### PROBLEM
Start at the line with "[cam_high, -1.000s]" in the records below, stop at the line with "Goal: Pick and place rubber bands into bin", and return every line in that span exactly, the two end lines included.

[[ AVAILABLE DATA, beginning ]]

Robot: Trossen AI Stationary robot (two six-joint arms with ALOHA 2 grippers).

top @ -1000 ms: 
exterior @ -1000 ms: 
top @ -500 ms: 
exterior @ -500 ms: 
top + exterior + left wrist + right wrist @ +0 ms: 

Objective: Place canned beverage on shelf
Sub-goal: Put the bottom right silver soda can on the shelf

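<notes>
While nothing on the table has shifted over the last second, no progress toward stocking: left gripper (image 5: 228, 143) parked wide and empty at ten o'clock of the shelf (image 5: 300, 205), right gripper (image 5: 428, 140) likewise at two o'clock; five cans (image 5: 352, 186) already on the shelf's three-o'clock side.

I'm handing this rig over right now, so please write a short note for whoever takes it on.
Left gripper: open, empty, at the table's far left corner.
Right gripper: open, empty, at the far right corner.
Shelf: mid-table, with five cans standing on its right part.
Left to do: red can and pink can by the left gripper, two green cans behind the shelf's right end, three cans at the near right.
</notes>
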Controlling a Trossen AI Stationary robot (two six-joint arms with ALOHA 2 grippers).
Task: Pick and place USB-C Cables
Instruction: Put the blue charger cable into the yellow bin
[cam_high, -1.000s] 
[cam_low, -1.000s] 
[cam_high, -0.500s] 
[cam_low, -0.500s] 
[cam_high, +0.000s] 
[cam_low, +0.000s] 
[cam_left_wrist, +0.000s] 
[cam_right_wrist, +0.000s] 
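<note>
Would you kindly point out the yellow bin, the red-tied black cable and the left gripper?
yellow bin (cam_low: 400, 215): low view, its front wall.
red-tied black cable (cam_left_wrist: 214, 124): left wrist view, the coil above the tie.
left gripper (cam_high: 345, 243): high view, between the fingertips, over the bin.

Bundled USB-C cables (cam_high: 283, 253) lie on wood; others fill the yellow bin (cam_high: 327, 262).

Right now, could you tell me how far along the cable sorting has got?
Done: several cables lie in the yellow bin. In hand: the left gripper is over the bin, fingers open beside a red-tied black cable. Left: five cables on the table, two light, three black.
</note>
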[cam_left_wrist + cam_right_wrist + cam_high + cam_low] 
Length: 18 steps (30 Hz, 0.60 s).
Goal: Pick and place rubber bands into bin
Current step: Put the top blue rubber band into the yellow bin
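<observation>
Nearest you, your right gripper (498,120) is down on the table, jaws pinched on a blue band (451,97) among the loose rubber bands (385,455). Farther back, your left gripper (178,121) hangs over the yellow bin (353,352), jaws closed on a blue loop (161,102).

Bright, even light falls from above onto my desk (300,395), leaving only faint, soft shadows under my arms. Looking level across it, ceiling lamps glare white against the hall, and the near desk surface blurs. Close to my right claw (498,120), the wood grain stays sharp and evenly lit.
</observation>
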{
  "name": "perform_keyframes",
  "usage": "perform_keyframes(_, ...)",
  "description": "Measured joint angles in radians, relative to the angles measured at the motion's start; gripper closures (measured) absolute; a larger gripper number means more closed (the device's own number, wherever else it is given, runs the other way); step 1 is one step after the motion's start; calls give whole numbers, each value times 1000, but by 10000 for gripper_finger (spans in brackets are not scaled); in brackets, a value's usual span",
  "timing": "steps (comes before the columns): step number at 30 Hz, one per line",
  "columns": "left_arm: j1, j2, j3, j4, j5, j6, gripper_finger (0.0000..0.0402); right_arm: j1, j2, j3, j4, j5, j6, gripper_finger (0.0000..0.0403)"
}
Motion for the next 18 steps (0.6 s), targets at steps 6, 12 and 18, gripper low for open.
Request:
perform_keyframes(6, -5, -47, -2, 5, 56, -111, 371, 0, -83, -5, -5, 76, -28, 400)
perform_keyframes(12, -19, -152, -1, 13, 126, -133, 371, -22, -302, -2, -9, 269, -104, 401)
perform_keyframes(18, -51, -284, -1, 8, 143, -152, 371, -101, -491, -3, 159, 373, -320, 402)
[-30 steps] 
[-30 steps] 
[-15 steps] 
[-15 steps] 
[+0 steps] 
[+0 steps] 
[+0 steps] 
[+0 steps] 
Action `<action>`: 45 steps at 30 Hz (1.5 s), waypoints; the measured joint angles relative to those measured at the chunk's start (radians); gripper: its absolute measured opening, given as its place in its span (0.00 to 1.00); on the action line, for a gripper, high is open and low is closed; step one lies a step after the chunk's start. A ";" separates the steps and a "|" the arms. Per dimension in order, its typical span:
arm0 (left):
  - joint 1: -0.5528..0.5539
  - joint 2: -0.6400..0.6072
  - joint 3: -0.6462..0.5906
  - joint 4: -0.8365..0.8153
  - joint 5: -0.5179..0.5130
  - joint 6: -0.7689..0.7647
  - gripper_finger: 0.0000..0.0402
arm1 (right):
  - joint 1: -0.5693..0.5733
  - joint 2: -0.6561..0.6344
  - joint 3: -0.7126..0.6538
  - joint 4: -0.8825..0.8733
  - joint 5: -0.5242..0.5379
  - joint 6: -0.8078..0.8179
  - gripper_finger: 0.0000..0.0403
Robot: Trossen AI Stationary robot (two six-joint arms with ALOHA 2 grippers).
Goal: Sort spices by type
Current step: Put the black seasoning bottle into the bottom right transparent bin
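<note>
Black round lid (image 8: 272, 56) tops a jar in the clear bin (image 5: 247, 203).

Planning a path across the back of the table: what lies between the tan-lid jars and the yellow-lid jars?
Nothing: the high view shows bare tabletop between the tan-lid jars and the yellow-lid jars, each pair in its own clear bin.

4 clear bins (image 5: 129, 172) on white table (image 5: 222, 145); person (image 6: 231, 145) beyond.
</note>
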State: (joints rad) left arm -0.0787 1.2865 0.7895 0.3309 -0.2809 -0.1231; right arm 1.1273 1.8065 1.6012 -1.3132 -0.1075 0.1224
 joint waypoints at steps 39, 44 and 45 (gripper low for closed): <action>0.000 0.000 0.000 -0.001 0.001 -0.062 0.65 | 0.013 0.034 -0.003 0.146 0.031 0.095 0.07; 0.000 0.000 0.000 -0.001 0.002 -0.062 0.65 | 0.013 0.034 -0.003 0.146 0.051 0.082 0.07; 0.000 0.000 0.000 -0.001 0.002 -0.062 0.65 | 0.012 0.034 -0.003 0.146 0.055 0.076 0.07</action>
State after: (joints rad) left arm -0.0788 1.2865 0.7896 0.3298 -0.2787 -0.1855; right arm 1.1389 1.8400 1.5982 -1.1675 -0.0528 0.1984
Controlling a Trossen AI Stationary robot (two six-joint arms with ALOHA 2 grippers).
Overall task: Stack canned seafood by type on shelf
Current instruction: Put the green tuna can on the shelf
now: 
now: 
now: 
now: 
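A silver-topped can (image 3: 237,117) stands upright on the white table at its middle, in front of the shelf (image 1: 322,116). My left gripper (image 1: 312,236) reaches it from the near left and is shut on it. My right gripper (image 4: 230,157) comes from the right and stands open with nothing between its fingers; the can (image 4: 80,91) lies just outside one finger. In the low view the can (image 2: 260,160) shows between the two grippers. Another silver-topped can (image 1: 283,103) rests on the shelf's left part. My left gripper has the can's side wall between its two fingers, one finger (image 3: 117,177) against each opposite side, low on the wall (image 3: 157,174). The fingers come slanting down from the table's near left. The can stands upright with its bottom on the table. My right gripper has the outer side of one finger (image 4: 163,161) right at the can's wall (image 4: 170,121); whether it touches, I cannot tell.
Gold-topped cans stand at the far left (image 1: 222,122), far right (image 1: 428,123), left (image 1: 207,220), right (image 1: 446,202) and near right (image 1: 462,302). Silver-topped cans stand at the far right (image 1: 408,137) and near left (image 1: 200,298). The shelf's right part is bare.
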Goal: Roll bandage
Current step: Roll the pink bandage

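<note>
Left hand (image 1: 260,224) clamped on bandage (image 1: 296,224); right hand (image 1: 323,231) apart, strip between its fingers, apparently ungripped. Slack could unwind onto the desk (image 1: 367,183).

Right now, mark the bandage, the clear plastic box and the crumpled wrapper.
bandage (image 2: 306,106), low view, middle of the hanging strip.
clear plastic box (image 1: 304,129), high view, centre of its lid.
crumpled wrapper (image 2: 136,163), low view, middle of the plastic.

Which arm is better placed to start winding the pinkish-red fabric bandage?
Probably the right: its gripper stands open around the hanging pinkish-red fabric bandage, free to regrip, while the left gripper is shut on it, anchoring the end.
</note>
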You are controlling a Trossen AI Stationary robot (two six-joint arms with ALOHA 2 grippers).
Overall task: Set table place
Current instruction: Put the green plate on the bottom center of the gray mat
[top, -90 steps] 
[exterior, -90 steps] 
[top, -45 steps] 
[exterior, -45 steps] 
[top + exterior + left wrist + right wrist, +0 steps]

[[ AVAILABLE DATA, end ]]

### ANSWER BOX
[cam_high, -1.000s] 
[cam_low, -1.000s] 
[cam_high, -0.500s] 
[cam_low, -0.500s] 
[cam_high, +0.000s] 
[cam_low, +0.000s] 
[cam_left_wrist, +0.000s] 
[cam_right_wrist, +0.000s] 
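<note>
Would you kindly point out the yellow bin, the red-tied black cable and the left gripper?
yellow bin (cam_low: 400, 215): low view, its front wall.
red-tied black cable (cam_left_wrist: 214, 124): left wrist view, the coil above the tie.
left gripper (cam_high: 345, 243): high view, between the fingertips, over the bin.

Bundled USB-C cables (cam_high: 283, 253) lie on wood; others fill the yellow bin (cam_high: 327, 262).

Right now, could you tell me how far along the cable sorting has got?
Done: several cables lie in the yellow bin. In hand: the left gripper is over the bin, fingers open beside a red-tied black cable. Left: five cables on the table, two light, three black.
</note>
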[cam_left_wrist + cam_right_wrist + cam_high + cam_low] 
Length: 18 steps (30 Hz, 0.60 s).
Goal: Pick and place rubber bands into bin

No further output is given for this exercise.